SavingsXDai Inflation Attack

[hats-bug-reporter[bot]]

Github username: -- Twitter username: -- Submission hash (on-chain): 0xfcb06a10abcef38d141af4d0dabf5881aa4ff7cc4eee906dc7170dc41c7fa42e Severity: medium

Description: Description\ Malicious users can perform an inflation attack against the SavingsXDai to steal the assets of the victim.

Root casue : _decimalsOffset being 0 Reference :

• https://mixbytes.io/blog/overview-of-the-inflation-attack
• https://blog.openzeppelin.com/a-novel-defense-against-erc4626-inflation-attacks

Attack Scenario\ SavingsXDai has _decimalsOffset == 0, if _decimalsOffset is > 1, then issue can never occur

New vaults are at the greatest risk of inflation attacks. Let’s illustrate this with an example: Suppose a user is about to deposit 100 tokens into a new vault as the first depositor. If an attacker front-runs this initial deposit with even 1 wei, this minuscule deposit would still garner the attacker a 100% share of the pool.

Next, the attacker donates an amount greater than or equal to 100 tokens to the vault. This action increases the total balance of the pool, while maintaining the number of shares in circulation.

By the time the initial user’s deposit of 100 tokens makes it to the pool, the calculation for their share ends up being zero due to the way pool shares are calculated with the donated token balance (in this example, 100/101 rounds down to 0).

Finally, the attacker withdraws their share from the pool. Since they are the only one with any shares, this withdrawal equals the balance of the vault. This means the attacker also withdraws the 100 tokens deposited by the initial user, effectively stealing their deposit.

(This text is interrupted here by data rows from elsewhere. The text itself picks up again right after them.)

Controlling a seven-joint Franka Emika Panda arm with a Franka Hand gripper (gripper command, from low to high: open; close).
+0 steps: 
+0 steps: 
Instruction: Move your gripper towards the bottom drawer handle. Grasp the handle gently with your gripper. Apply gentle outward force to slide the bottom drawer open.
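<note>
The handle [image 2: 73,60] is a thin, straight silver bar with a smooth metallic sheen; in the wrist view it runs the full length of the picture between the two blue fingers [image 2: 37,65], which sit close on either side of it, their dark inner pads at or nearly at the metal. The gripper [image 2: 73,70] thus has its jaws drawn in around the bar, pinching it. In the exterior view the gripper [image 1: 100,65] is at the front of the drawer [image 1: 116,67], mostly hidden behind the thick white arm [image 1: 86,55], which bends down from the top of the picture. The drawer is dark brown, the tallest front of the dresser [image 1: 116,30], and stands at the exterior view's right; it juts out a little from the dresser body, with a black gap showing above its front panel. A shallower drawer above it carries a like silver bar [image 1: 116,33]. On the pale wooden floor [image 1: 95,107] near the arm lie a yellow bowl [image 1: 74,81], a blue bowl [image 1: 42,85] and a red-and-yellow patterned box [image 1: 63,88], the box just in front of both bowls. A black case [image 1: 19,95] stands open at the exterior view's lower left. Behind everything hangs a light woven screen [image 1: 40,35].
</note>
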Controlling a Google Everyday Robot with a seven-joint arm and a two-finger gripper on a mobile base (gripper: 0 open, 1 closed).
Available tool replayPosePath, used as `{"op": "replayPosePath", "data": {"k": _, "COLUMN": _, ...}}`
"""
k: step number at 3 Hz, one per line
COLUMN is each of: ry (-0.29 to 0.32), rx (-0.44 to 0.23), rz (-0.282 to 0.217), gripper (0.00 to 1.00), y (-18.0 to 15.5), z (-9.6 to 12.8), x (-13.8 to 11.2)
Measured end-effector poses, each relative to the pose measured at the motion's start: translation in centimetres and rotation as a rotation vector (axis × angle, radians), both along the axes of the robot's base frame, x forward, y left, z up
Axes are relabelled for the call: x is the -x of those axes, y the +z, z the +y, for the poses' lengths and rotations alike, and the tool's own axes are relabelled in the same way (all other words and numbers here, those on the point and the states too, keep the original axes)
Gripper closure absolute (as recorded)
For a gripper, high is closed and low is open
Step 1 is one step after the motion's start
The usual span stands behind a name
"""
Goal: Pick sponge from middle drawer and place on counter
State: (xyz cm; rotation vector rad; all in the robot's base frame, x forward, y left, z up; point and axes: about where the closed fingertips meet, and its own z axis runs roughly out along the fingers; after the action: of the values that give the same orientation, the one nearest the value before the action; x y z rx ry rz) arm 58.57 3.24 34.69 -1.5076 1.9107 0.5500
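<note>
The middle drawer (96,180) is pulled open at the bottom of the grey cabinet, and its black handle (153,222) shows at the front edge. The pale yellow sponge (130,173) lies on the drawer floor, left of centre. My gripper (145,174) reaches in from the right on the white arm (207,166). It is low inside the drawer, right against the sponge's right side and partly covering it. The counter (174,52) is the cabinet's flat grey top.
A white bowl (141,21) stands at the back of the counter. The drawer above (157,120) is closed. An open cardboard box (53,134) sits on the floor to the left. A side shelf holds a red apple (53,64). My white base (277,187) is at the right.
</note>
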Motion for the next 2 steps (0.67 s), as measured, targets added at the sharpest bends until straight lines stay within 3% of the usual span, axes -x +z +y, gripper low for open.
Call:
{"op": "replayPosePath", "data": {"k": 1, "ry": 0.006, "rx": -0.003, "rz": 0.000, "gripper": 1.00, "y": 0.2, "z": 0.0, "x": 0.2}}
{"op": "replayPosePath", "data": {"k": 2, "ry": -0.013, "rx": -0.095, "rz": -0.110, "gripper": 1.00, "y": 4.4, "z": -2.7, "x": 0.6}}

283:     function _decimalsOffset() internal view virtual returns (uint8) {
284:         return 0;
285:     }

229:     function _convertToShares(uint256 assets, Math.Rounding rounding) internal view virtual returns (uint256) {
230:         return assets.mulDiv(totalSupply() + 10 ** _decimalsOffset(), totalAssets() + 1, rounding);
231:     }

236:     function _convertToAssets(uint256 shares, Math.Rounding rounding) internal view virtual returns (uint256) {
237:         return shares.mulDiv(totalAssets() + 1, totalSupply() + 10 ** _decimalsOffset(), rounding);
238:     }

Attachments

1. Proof of Concept (PoC) File

2. Revised Code File (Optional)

[clesaege]

This contract is a third party contract already deployed. It doesn't affect Seer. As per competition rules, are excluded:

• Issues in third party contracts (those in the interaction folder + Kleros + Curate + DAI) which do not lead to issues with Seer (if you find those, we'll help you report them to their respective projects).
• Issues which can arise at deployment time but which didn't arise in the provided deployments.